Recorded information Start Marker

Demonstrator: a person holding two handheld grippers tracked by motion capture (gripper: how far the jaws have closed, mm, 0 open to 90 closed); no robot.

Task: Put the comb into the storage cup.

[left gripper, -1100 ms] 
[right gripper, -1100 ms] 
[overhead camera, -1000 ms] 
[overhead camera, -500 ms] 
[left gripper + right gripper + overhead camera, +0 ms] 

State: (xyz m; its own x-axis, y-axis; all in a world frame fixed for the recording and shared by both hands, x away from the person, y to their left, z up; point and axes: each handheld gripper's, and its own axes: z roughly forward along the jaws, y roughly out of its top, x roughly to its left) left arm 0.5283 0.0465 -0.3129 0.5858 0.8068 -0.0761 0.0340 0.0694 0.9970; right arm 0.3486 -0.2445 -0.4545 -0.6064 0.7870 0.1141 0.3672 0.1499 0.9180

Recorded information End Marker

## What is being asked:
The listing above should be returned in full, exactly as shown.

## Response to this exercise:
Demonstrator: a person holding two handheld grippers tracked by motion capture (gripper: how far the jaws have closed, mm, 0 open to 90 closed); no robot.

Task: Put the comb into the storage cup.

[left gripper, -1100 ms] 
[right gripper, -1100 ms] 
[overhead camera, -1000 ms] 
[overhead camera, -500 ms] 
[left gripper + right gripper + overhead camera, +0 ms] 

State: (xyz m; its own x-axis, y-axis; all in a world frame fixed for the recording and shared by both hands, x away from the person, y to their left, z up; point and axes: each handheld gripper's, and its own axes: z roughly forward along the jaws, y roughly out of its top, x roughly to its left) left arm 0.5283 0.0465 -0.3129 0.5858 0.8068 -0.0761 0.0340 0.0694 0.9970; right arm 0.3486 -0.2445 -0.4545 -0.6064 0.7870 0.1141 0.3672 0.1499 0.9180

Output is finished, and nothing else is required.